= Þurið Þorkilsdóttir =

Norwegian-Faroese chieftain's wife

Þuríðr Þorkilsdóttir (Faroese Turið Torkilsdóttir, Icelandic Þuríður, Norwegian Turid) sometimes anglicized as Thurid (ca. 960-ca. 1047) was a powerful, influential woman in the Faroe Islands during the Viking Age.

==Biography==
She was born at Ulfdal in Dovrefjell, Norway and died in Skúvoy. Þuríðr was the daughter of Ragnhild Þoralfsdóttir and Þorkil Barfrost. Around 986, she married Sigmundur Brestisson on his third visit to Norway. According to the Færeyinga saga, the wedding took place at the farm of Jarl Håkon Sigurdsson near Trondheim and lasted for seven days. She had a daughter with him, Þóra. That autumn, the couple and their daughter moved to the Faroes, where Þuríðr lived the rest of her life.

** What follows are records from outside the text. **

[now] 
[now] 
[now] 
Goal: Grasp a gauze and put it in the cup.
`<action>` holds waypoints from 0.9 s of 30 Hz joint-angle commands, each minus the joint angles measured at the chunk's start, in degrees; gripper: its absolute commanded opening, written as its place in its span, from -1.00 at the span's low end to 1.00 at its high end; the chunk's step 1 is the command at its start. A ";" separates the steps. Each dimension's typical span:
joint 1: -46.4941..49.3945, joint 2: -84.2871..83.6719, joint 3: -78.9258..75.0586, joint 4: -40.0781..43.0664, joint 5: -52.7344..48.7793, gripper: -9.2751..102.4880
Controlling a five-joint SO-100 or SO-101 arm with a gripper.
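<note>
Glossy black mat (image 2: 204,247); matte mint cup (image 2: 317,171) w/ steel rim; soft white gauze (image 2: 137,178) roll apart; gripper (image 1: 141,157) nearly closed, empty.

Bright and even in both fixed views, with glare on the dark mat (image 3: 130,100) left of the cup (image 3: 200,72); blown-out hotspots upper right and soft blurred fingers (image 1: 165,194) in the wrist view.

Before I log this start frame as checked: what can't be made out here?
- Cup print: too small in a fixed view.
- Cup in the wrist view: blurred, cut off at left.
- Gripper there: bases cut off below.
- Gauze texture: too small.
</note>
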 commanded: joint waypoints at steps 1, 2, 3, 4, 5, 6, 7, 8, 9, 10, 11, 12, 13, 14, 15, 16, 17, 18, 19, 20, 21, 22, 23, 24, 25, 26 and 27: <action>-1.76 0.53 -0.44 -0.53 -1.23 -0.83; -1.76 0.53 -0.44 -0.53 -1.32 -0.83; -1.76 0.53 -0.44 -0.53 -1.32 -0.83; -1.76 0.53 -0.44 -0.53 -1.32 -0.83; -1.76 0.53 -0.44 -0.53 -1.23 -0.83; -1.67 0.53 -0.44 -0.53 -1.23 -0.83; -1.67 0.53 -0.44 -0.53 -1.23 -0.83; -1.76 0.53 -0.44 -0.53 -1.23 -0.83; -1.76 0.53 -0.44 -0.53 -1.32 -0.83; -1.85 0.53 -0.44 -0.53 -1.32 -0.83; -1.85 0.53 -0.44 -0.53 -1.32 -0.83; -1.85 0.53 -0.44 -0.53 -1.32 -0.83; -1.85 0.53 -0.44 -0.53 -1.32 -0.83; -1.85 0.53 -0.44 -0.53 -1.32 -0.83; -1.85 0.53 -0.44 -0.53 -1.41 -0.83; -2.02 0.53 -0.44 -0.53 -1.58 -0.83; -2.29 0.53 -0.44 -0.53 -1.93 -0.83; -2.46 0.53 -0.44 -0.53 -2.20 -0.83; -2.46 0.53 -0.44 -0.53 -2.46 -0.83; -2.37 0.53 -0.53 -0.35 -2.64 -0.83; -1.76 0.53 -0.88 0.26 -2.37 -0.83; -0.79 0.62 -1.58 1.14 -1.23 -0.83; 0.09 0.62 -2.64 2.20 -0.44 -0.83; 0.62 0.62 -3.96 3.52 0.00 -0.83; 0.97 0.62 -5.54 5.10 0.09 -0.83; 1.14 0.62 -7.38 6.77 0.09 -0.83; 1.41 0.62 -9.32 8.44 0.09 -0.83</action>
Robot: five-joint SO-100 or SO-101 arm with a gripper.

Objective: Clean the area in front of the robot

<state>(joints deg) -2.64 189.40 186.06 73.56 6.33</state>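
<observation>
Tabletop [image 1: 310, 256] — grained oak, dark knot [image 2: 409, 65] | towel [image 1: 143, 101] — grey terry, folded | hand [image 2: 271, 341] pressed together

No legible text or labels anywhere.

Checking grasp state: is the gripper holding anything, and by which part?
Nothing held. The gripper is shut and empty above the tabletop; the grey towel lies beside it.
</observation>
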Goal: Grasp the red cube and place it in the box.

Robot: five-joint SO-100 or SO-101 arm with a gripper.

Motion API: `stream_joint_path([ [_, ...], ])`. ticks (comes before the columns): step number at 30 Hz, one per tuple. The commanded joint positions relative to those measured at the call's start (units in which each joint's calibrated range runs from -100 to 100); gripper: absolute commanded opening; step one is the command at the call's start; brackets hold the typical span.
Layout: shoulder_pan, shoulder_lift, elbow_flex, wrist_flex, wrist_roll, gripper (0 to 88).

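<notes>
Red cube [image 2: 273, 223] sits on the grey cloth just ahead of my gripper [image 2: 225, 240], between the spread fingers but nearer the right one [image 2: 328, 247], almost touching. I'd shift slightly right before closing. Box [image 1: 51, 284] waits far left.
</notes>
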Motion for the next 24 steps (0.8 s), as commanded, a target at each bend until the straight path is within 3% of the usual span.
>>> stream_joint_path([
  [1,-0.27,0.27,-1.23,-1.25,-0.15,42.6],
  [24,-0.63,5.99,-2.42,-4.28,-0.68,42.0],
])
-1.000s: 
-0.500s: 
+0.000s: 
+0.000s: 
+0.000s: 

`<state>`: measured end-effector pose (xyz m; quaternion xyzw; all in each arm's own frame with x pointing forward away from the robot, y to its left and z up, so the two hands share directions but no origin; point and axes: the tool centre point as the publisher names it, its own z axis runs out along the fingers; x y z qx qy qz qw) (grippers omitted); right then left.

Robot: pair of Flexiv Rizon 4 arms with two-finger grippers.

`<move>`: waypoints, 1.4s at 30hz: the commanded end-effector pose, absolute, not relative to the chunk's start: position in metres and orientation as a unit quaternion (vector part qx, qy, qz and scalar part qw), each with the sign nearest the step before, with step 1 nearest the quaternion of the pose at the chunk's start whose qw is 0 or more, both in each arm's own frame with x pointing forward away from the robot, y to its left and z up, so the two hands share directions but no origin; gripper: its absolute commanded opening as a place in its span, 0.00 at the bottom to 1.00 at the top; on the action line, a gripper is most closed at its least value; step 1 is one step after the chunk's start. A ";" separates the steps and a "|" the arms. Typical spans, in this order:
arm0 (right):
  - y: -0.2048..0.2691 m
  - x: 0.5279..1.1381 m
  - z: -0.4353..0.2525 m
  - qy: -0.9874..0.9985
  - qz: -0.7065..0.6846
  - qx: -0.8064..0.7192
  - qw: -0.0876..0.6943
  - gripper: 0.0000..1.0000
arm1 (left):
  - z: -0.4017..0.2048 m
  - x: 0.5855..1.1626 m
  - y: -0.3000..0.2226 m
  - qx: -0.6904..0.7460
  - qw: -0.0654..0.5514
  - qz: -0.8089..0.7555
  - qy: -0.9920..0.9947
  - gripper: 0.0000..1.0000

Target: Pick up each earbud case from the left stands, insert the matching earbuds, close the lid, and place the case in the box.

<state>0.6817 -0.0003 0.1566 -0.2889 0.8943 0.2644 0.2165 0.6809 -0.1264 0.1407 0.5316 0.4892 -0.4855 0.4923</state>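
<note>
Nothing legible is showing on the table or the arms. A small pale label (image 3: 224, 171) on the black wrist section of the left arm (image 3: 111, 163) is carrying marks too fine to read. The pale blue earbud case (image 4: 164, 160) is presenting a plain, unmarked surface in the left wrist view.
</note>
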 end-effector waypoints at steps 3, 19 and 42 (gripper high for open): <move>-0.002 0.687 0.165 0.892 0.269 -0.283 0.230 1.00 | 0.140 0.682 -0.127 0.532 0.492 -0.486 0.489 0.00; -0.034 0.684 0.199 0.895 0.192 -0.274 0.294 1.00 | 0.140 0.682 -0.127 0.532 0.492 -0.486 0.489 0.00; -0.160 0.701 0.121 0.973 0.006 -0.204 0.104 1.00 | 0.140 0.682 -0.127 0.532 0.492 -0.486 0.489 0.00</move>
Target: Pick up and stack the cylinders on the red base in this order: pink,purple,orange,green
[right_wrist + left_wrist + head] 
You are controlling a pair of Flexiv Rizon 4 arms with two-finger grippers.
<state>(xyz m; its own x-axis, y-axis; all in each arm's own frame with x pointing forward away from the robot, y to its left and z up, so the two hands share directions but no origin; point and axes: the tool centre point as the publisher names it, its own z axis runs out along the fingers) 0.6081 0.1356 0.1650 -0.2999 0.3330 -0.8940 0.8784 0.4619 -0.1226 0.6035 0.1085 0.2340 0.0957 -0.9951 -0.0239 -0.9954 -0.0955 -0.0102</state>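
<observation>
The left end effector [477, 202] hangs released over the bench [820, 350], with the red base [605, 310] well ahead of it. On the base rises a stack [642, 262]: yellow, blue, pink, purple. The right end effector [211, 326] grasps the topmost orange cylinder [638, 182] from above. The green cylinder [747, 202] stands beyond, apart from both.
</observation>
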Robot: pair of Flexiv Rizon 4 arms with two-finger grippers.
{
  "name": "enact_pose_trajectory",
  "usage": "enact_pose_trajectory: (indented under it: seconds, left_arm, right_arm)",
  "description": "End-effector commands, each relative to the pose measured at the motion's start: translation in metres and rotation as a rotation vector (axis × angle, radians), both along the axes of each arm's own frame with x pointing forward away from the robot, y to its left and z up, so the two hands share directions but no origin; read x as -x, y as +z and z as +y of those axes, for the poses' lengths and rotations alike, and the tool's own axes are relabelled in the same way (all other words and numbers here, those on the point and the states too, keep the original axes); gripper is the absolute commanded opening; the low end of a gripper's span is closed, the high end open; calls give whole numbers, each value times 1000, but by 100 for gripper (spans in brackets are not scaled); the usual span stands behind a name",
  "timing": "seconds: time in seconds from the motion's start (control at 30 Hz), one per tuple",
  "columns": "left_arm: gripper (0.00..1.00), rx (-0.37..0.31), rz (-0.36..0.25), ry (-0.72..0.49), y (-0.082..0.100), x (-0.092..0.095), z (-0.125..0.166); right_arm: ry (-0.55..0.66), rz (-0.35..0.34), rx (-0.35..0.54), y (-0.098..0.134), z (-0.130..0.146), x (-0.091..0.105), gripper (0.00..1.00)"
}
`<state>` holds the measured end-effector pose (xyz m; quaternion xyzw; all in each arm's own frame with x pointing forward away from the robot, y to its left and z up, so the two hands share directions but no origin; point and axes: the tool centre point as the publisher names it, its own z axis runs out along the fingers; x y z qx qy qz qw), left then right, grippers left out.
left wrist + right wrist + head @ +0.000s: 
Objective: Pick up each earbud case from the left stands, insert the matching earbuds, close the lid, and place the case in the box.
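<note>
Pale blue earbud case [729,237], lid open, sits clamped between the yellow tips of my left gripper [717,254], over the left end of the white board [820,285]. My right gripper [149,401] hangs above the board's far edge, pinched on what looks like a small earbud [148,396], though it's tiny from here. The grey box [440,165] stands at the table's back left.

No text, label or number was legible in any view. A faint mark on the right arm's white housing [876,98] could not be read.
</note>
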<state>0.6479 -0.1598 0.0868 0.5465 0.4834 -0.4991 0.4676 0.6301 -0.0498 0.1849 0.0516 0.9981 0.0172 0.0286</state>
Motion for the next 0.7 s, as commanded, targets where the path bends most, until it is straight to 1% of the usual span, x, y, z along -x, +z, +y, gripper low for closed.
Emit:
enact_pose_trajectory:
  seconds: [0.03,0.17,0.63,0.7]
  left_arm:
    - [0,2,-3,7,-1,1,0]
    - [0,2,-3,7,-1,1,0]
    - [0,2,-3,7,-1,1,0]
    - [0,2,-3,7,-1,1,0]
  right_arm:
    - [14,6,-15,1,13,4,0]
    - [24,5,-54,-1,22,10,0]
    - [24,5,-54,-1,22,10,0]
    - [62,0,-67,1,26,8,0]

Þuríðr and Sigmundr later had four sons, Þórálfr, Steingrímr, Brandr and Heri Sigmundsson, who all lived on the farm in Skúvoy. After her husband's death in 1005, she was generally called Þuríðr meginekkja, meaning 'powerful widow'.

==In popular culture==
The Faroese heavy metal band Týr wrote a song with the name Turið Torkilsdóttir for the album By the Light of the Northern Star.